Task to carry out: Below are some entries. Repeat exactly the lines from the one with "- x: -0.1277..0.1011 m" through the one with "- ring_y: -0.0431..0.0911", and only those.

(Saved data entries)
>>>>
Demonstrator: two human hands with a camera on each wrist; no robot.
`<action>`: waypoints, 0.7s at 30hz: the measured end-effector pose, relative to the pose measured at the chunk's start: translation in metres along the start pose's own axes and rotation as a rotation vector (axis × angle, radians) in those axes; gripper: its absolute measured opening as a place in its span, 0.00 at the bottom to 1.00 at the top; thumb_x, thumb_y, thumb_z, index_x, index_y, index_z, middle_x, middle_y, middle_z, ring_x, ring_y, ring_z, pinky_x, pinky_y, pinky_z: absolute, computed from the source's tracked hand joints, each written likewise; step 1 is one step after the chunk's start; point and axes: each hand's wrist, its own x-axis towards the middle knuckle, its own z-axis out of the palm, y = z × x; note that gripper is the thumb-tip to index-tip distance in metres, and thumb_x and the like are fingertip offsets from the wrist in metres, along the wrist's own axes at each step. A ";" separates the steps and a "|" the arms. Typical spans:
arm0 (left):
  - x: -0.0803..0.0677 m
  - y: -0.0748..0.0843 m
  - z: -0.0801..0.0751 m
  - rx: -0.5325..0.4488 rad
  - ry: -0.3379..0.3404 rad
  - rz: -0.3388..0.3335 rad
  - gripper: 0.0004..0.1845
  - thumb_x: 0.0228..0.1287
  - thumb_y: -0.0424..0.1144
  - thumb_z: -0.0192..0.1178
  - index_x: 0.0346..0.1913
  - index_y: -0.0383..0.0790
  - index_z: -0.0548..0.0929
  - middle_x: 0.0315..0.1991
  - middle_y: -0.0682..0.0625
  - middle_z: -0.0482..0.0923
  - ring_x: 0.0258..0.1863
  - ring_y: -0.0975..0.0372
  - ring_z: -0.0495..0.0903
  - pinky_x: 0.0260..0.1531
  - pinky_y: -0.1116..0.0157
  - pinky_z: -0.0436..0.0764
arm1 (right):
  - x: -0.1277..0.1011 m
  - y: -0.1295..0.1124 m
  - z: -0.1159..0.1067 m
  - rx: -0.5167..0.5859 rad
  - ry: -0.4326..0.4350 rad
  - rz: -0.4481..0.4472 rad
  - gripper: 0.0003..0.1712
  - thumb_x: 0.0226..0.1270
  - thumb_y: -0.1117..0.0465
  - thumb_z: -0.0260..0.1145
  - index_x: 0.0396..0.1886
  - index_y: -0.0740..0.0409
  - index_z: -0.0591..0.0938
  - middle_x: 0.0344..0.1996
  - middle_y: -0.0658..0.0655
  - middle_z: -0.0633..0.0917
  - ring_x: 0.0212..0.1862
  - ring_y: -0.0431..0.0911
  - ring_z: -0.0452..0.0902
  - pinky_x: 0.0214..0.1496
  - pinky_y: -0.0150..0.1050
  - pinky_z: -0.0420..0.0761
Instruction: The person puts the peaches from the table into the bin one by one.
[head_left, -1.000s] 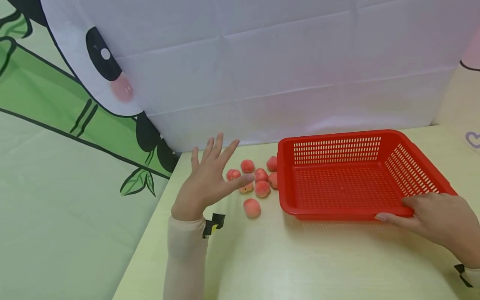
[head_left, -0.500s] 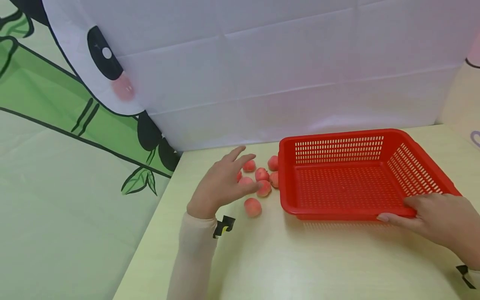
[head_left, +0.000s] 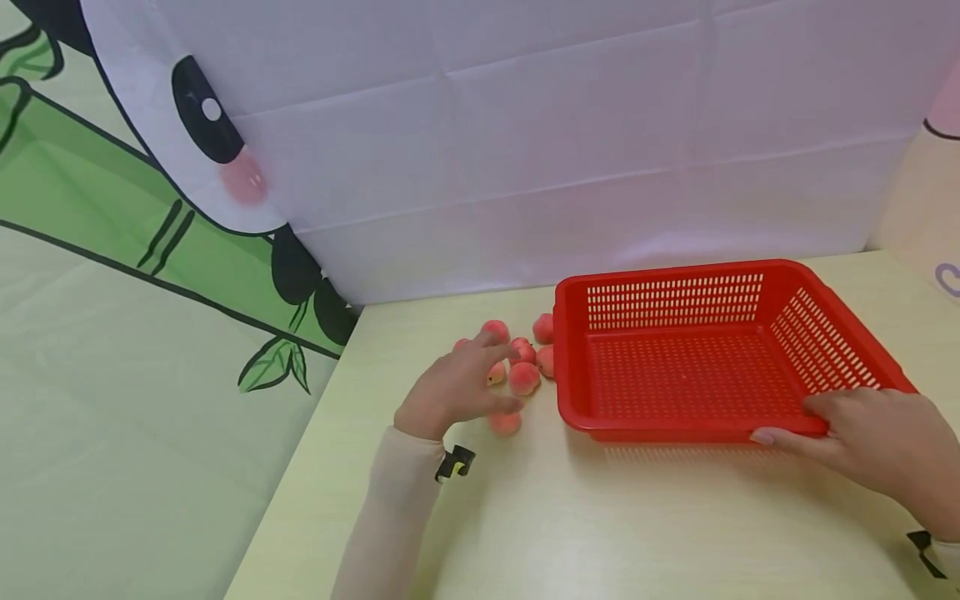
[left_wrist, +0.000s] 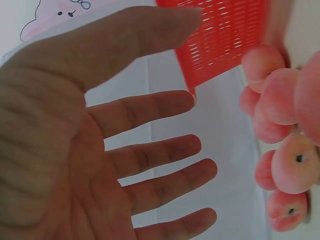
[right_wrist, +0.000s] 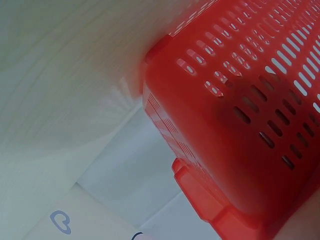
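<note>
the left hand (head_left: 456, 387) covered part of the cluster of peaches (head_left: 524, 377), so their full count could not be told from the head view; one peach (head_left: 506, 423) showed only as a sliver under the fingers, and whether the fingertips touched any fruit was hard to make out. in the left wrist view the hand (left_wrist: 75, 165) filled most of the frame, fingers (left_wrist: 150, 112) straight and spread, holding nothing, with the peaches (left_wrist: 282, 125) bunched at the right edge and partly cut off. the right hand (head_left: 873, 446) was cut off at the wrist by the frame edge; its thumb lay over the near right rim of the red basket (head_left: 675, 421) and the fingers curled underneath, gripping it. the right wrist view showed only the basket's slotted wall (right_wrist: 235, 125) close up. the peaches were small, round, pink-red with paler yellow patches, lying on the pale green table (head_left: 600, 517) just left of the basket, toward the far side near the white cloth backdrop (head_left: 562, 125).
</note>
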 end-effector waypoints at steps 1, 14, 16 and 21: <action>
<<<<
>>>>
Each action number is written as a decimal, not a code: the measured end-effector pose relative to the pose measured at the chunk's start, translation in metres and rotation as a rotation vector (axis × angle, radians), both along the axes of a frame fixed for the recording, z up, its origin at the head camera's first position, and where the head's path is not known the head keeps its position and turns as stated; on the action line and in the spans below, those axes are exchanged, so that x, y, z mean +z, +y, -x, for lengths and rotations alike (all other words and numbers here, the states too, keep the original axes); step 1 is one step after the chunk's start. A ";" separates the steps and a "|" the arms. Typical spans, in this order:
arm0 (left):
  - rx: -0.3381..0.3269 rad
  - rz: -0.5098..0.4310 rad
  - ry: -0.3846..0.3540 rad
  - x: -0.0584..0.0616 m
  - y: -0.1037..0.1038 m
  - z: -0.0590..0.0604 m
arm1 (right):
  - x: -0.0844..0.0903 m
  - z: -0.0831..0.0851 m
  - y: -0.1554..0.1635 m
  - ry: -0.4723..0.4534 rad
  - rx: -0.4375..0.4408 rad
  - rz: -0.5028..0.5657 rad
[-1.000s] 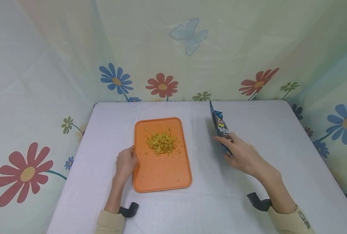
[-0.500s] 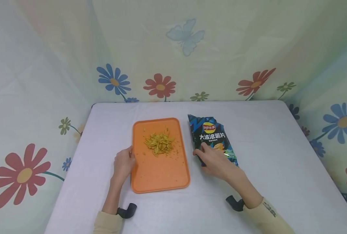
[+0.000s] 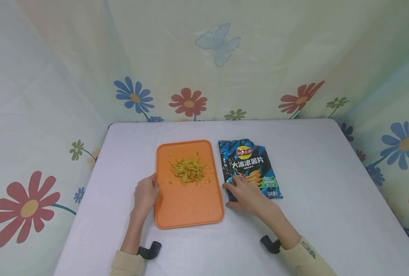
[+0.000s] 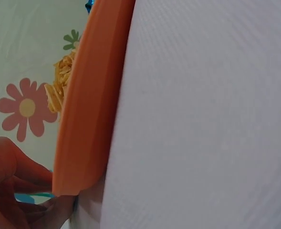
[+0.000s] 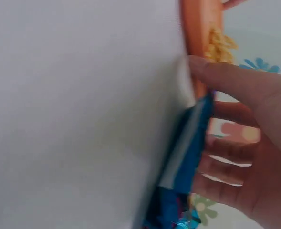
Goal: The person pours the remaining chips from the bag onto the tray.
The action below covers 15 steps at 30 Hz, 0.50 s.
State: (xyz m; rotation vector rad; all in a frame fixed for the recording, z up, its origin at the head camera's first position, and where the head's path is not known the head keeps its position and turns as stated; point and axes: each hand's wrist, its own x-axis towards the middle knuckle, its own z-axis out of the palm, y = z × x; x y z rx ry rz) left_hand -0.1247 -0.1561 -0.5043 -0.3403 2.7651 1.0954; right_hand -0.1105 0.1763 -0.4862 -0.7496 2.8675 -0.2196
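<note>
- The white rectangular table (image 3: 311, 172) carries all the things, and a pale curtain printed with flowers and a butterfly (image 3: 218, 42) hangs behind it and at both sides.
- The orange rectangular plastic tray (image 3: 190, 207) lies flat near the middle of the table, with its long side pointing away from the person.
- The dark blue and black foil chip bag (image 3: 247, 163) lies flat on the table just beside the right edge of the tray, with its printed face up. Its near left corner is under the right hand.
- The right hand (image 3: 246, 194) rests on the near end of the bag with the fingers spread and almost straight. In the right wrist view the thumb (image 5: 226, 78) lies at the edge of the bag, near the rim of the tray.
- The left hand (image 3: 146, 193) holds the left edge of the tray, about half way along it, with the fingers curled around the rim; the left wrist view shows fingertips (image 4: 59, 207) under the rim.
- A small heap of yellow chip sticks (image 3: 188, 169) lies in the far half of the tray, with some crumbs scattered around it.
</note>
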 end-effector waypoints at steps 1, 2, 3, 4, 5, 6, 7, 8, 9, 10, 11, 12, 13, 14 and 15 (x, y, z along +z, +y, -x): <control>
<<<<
Answer to this problem:
  - x: -0.1277..0.1011 m
  - y: -0.1295..0.1124 m
  - z: -0.1159..0.1067 m
  - rx: -0.5167..0.5859 rad
  - ry: -0.4326..0.4350 rad
  - rz: -0.4481..0.4472 rad
  - gripper: 0.0003..0.1712
  - thumb_x: 0.0226..0.1270
  - thumb_y: -0.1117..0.0465
  - thumb_z: -0.0260..0.1145
  - index_x: 0.0396..0.1886
  - index_y: -0.0740..0.0409
  - index_z: -0.0591..0.0938
  - middle_x: 0.0344..0.1996
  - middle_y: -0.0658..0.0655
  - middle_z: -0.0633..0.0917
  - ring_x: 0.0212..0.1862
  - ring_y: -0.0431..0.0911

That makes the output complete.